Now, a study from Columbia researchers suggests that the brain’s mitochondria may play a fundamental part. The new study shows that the molecular machinery used by mitochondria to transform energy is boosted in older adults who experienced less psychological stress during their lives compared with individuals who had more negative experiences.
“We’re showing that older individuals’ state of mind is linked to the biology of their brain mitochondria, which is the first time that subjective psychosocial experiences have been related to brain biology,” says Caroline Trumpff, assistant professor of medical psychology, who led the research with Martin Picard, associate professor of behavioural medicine at Columbia University Vagelos College of Physicians and Surgeons and in the Robert N. Butler Columbia Aging Center.
“We think that the mitochondria in the brain are like antennae, picking up molecular and hormonal signals and transmitting information to the cell nucleus, changing the life course of each cell,” says Picard. “And if mitochondria can change cell behaviour, they can change the biology of the brain, the mind, and the whole person.”
Study details
The new research used data collected by two extensive studies of nearly 450 older adults in the United States. Each study collected detailed psychosocial information from the participants for two decades during their lives. Study participants donated their brains after death for further analysis, which provided data on the state of the participants’ brain cells.

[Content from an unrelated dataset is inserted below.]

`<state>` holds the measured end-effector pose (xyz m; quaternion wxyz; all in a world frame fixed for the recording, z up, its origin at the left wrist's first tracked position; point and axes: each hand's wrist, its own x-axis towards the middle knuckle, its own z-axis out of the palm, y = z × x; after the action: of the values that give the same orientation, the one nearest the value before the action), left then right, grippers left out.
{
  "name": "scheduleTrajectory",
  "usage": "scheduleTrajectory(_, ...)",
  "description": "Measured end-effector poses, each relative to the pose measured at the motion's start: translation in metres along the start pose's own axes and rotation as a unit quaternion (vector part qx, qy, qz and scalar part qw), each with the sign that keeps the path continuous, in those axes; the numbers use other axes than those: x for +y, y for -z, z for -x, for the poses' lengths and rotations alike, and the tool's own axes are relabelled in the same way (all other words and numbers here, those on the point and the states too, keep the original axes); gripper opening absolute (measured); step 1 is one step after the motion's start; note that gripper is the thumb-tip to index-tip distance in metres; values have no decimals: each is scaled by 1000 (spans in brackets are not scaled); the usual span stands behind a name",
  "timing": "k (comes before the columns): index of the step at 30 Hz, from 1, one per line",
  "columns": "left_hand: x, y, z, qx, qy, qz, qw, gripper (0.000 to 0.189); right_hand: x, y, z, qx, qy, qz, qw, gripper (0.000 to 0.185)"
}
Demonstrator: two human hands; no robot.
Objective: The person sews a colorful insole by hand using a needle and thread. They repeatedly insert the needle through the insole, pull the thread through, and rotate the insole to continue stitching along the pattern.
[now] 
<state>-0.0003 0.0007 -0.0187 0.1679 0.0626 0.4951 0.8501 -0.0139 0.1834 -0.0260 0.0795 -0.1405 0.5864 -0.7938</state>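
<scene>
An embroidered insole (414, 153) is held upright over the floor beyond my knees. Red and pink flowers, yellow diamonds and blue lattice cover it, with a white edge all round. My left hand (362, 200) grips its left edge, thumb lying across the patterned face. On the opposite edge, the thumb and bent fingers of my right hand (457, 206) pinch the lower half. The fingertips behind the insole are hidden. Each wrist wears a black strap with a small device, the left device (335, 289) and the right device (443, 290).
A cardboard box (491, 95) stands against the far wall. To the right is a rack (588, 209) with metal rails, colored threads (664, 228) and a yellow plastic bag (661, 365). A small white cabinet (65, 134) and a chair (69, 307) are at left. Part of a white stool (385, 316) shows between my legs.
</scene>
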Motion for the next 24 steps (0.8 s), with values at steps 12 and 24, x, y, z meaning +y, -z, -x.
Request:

Trumpff created indices that converted patients’ reports of positive and negative psychosocial factors into a single score of overall psychosocial experience. She also scored each participant on seven domains that represent distinct genetic networks active in mitochondria.
“The use of multivariate mitotype indices is an important innovation because we could more easily interpret the biological state of the mitochondria with networks of related genes than an analysis of thousands of individual genes,” Picard says.
Study results
The results showed that one mitochondrial domain – which assessed the organelle’s energy transformation machinery – was associated with psychosocial scores.
“Greater well-being was linked to greater abundance of proteins in mitochondria needed to transform energy, whereas negative mood was linked to lower protein content,” Trumpff says. “This may be why chronic psychological stress and negative experiences are bad for the brain, because they damage or impair mitochondrial energy transformation in the dorsolateral prefrontal cortex, the part of the brain responsible for high-level cognitive tasks.”
The researchers also analysed mitochondria in specific cell types in the brain and found that the associations between mitochondria and psychosocial factors were driven not by the brain’s neurons, but its glia cells, which may be playing more than their traditionally assumed “supportive” roles.
“This piece of the study, made possible by our collaboration with the Columbia Center for Translational and Computational Neuroimmunology, is what I think makes it particularly significant,” Picard says. “To ask questions at this level of cellular resolution in the brain is unprecedented in the mitochondrial field.
“Neurons have been the focus of neuroscience, but we’re waking up to the fact that other cells in the brain may be driving disease.”
Do mitochondria change mood, or does mood change mitochondria?
Though the current study cannot determine if the participant’s psychosocial experiences altered their brain mitochondria or if innate or acquired mitochondrial states contributed to those experiences, other studies suggest that the relationship between mitochondria and mood works both ways.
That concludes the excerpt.